**** Excerpted records ****

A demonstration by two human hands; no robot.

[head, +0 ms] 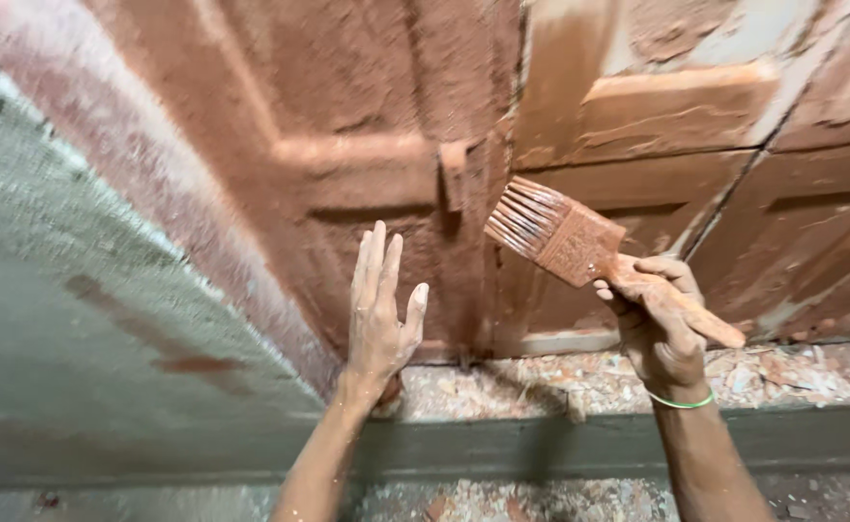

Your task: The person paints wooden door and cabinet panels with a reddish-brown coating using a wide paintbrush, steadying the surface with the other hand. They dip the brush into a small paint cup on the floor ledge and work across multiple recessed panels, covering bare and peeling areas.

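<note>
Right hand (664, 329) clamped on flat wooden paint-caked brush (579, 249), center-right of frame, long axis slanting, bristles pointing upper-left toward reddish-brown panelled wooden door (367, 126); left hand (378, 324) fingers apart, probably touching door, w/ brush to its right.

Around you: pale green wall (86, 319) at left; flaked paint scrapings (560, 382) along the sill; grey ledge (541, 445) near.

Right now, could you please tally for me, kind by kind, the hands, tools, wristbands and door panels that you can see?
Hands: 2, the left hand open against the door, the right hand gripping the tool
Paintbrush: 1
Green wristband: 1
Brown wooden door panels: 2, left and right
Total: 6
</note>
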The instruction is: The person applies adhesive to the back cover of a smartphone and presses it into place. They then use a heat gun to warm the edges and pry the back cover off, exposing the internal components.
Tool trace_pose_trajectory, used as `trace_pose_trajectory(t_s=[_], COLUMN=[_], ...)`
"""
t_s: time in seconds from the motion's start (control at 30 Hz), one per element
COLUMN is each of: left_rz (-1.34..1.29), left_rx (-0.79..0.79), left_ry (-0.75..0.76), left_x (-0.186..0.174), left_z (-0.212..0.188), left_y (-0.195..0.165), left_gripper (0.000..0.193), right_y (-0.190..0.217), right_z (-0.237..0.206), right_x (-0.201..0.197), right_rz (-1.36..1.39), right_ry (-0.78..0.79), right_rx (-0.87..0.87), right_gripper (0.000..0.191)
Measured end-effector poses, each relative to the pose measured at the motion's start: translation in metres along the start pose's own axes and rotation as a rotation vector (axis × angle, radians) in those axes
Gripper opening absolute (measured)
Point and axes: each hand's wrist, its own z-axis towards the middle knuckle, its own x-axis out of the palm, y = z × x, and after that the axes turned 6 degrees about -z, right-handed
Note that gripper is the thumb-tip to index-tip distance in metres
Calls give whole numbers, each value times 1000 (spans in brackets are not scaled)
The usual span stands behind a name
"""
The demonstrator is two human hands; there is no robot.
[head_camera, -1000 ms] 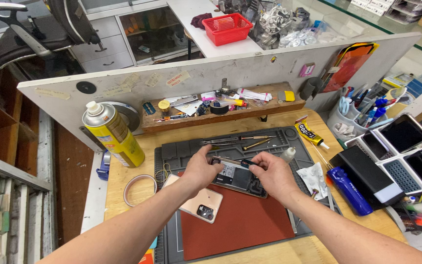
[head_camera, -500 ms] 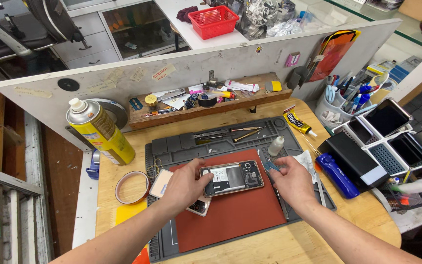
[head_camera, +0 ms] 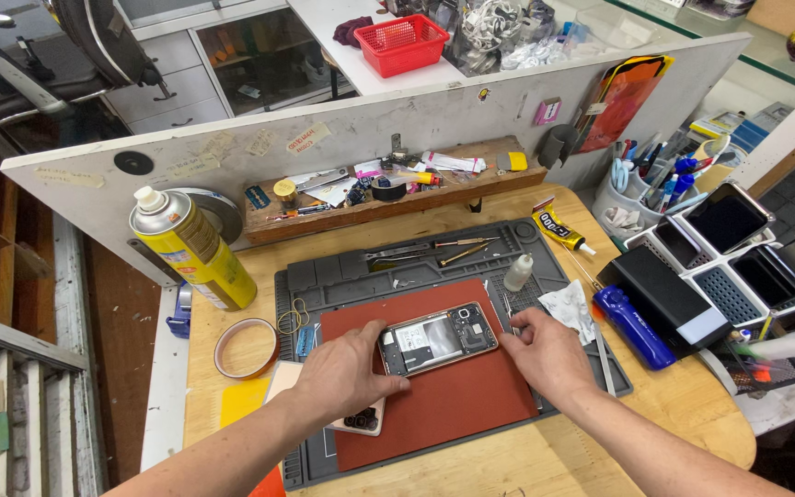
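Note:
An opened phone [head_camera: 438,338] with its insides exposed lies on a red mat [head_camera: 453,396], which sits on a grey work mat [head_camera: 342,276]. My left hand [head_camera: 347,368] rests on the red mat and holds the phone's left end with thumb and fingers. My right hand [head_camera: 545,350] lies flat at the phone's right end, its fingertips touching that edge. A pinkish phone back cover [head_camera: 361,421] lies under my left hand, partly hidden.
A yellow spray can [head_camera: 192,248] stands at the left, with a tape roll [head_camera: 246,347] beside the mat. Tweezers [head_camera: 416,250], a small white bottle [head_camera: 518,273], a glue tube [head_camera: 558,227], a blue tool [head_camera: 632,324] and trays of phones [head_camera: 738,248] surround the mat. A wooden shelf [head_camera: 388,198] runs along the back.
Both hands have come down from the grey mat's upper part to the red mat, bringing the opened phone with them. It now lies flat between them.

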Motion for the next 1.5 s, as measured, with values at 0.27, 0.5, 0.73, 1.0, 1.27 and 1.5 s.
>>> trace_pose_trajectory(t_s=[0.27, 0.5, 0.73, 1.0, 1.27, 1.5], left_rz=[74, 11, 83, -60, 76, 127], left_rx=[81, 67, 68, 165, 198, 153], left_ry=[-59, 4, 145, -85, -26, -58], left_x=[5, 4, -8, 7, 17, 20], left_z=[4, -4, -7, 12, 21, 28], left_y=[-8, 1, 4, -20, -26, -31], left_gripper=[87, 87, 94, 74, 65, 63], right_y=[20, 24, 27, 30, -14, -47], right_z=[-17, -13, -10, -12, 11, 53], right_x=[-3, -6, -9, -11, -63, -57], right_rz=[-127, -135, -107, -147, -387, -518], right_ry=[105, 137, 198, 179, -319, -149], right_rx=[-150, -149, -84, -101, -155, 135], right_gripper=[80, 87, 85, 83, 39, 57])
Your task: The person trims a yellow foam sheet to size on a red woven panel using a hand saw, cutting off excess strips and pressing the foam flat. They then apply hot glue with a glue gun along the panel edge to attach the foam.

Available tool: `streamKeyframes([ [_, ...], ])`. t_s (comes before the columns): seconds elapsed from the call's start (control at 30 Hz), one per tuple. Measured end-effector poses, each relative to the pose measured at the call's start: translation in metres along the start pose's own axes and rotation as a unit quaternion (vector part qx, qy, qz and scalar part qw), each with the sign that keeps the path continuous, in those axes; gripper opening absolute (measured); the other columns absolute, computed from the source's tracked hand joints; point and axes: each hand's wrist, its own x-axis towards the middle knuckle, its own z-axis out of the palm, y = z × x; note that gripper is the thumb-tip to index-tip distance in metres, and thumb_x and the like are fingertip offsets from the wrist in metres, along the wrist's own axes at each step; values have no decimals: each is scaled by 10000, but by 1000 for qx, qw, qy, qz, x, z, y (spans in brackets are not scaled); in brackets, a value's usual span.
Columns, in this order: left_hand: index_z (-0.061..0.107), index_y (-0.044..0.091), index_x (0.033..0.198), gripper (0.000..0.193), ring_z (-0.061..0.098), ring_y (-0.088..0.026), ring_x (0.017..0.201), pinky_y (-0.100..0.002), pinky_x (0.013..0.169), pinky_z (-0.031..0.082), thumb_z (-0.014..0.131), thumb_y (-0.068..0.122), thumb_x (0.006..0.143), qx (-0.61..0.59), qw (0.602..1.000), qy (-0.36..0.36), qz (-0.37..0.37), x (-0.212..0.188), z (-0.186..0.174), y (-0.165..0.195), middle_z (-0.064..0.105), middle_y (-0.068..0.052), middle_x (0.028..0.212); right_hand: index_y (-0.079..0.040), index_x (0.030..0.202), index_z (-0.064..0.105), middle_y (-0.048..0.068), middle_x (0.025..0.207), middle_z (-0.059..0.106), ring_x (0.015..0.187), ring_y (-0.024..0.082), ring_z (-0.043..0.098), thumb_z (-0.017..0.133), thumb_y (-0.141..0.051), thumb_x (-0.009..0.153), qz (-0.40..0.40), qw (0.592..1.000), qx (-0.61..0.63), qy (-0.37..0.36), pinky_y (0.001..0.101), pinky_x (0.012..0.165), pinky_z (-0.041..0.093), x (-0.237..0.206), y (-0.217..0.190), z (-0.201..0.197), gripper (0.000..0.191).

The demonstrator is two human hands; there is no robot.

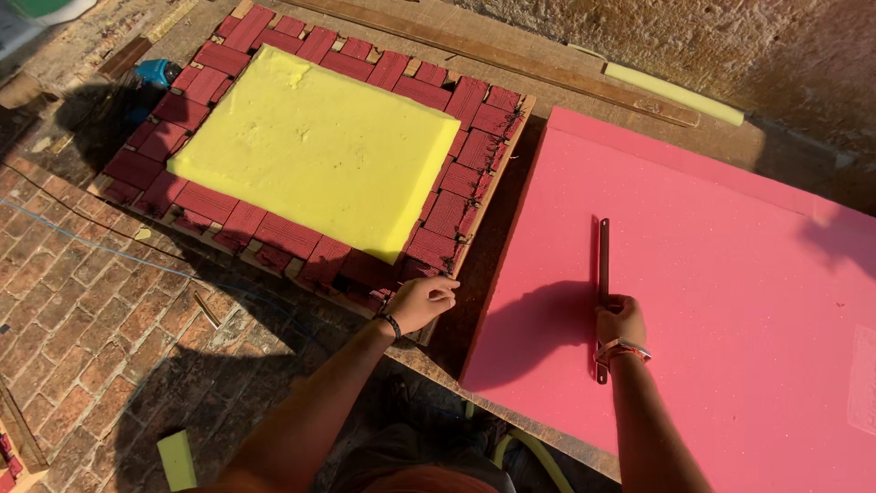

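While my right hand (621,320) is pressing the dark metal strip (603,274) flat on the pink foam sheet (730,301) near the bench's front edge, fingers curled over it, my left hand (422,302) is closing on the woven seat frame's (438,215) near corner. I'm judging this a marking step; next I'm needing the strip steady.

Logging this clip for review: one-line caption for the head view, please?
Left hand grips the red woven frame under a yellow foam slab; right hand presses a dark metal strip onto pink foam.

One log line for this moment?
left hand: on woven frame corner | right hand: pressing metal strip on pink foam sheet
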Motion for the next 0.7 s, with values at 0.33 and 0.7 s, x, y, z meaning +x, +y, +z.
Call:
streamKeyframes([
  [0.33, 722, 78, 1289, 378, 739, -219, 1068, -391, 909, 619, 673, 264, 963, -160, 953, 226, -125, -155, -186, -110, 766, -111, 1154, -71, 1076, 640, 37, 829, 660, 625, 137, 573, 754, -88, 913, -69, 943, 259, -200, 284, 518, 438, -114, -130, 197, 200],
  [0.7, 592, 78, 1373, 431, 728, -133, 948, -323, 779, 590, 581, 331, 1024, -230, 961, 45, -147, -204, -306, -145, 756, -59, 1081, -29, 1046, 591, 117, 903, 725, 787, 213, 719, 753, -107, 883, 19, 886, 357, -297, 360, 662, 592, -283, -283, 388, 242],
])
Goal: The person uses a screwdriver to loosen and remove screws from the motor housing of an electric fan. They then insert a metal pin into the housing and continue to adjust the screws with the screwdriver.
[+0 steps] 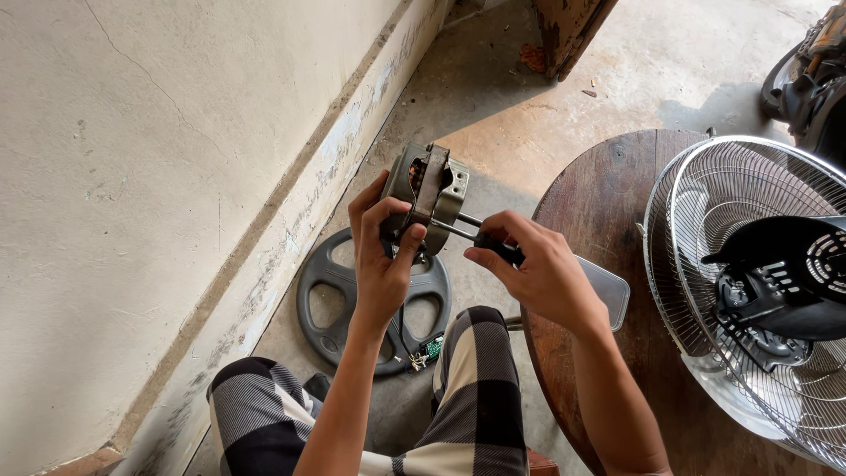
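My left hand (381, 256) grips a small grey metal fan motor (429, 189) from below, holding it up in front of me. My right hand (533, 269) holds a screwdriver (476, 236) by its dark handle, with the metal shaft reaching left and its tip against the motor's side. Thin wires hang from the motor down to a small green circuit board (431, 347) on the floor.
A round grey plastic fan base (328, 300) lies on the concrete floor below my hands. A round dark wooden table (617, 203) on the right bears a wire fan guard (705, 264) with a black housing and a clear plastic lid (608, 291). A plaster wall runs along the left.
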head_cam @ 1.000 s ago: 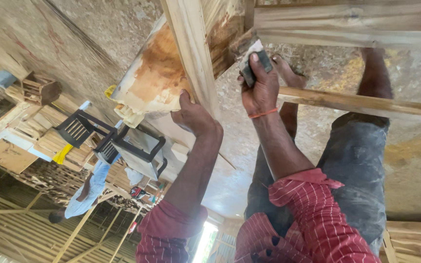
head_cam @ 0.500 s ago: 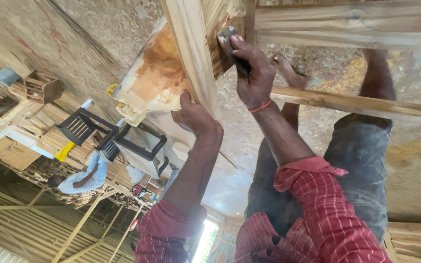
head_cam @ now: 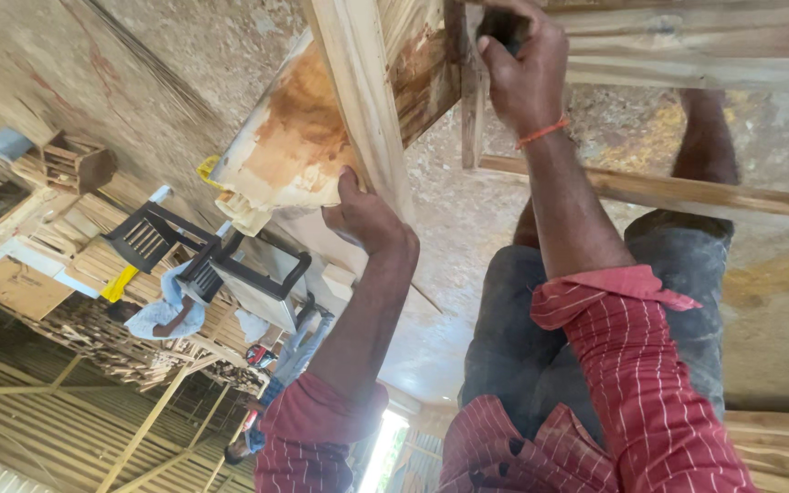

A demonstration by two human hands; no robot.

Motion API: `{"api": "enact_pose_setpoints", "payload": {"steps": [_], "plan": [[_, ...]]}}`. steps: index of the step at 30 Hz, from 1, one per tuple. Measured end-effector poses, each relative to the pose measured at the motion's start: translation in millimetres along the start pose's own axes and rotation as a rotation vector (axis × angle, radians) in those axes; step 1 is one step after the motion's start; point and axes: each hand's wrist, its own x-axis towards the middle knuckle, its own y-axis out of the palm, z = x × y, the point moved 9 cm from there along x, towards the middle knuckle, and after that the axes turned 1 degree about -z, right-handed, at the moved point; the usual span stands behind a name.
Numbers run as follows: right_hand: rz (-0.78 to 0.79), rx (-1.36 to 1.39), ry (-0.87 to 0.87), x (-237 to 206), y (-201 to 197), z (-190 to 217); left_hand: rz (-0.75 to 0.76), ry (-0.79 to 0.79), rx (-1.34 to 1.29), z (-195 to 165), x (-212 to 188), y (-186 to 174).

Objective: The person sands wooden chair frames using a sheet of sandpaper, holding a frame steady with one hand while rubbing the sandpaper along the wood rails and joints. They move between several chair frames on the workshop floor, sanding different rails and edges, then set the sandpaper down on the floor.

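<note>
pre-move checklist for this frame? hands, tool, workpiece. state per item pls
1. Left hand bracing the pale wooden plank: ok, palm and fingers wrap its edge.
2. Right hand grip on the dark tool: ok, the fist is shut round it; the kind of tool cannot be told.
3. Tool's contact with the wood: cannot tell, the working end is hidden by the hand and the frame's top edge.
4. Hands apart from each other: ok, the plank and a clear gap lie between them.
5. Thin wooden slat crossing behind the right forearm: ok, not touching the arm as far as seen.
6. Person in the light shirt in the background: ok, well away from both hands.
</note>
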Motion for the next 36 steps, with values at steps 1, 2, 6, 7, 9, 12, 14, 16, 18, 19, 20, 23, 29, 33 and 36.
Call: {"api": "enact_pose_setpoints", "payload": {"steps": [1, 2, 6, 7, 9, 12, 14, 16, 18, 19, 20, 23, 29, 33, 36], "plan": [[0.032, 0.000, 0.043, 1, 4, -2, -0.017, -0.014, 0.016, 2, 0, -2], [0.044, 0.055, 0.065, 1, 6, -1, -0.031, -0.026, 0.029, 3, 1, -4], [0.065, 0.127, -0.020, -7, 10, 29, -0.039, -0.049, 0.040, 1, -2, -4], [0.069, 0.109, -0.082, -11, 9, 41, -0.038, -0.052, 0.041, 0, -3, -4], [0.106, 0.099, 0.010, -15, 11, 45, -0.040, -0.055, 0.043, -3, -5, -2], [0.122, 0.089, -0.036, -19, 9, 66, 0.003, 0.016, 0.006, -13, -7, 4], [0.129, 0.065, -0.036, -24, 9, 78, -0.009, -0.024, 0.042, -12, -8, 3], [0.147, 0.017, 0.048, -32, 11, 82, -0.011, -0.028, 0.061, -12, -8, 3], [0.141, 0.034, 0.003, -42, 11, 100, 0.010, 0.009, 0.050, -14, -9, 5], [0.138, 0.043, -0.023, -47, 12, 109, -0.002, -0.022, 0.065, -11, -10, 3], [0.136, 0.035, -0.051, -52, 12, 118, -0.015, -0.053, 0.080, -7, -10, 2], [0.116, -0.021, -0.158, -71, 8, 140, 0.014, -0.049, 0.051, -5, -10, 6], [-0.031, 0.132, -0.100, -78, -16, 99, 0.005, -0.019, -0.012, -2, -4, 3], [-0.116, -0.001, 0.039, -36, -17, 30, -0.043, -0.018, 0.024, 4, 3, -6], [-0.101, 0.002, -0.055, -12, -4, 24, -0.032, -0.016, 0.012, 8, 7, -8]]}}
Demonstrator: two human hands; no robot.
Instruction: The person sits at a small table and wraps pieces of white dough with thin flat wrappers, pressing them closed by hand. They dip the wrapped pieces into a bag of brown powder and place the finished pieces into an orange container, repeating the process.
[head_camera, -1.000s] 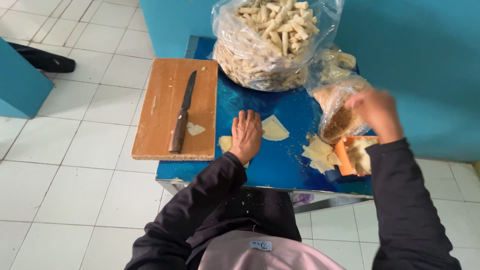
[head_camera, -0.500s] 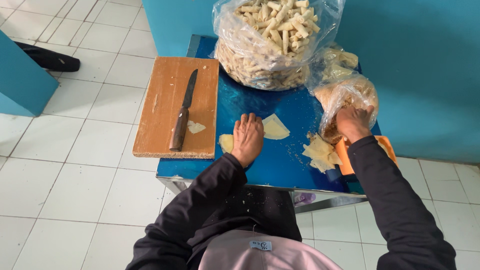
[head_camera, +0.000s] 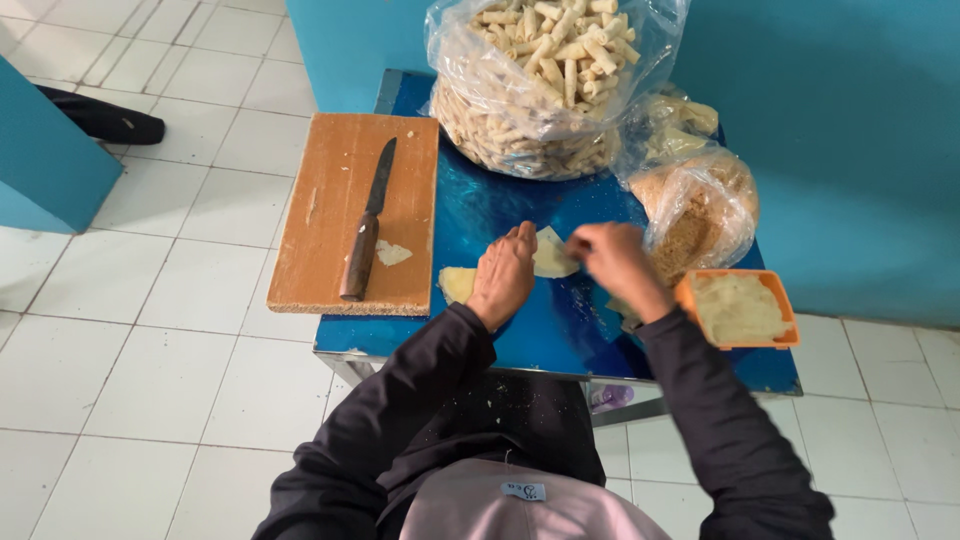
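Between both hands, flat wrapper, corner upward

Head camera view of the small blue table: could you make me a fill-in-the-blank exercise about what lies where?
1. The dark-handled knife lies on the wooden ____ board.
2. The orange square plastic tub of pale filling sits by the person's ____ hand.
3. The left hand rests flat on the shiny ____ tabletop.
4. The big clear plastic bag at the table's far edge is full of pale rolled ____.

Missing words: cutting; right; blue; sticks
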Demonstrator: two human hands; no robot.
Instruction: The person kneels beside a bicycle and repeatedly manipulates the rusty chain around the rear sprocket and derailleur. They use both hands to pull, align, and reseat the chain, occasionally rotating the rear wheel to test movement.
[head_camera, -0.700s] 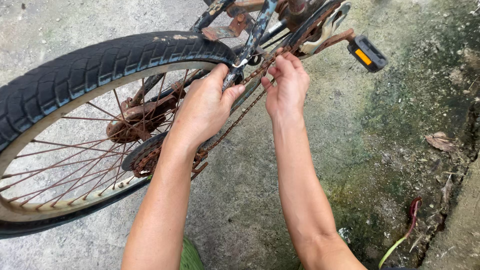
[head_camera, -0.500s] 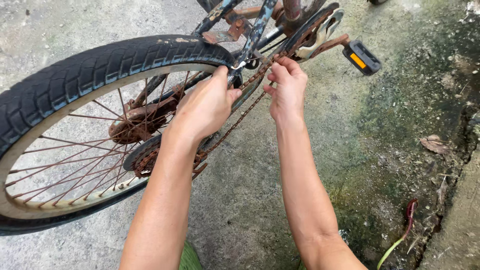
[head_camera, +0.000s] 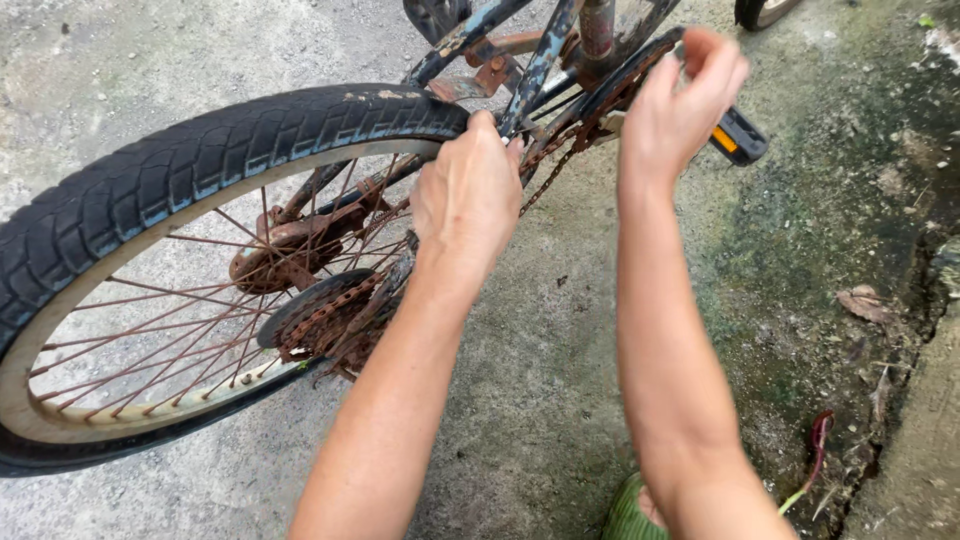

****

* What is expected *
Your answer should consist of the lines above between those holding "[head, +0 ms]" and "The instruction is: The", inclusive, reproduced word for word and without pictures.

* Response area *
[head, +0 ms] 

Your task: The person paints wooden door and cabinet panels with a reddish-brown coating using a wide paintbrush, steadying the surface with the other hand. They dip the brush into a small paint cup on the floor ledge and work across multiple recessed panels, covering bare and peeling areas.

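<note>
Right hand (664, 329) clamped on flat wooden paint-caked brush (579, 249), center-right of frame, long axis slanting, bristles pointing upper-left toward reddish-brown panelled wooden door (367, 126); left hand (378, 324) fingers apart, probably touching door, w/ brush to its right.

Around you: pale green wall (86, 319) at left; flaked paint scrapings (560, 382) along the sill; grey ledge (541, 445) near.

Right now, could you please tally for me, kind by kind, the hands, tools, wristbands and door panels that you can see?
Hands: 2, the left hand open against the door, the right hand gripping the tool
Paintbrush: 1
Green wristband: 1
Brown wooden door panels: 2, left and right
Total: 6
</note>
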The instruction is: The person applies adhesive to the back cover of a smartphone and presses it into place. They then use a heat gun to warm the edges and pry the back cover off, exposing the internal components.

This finishes the output.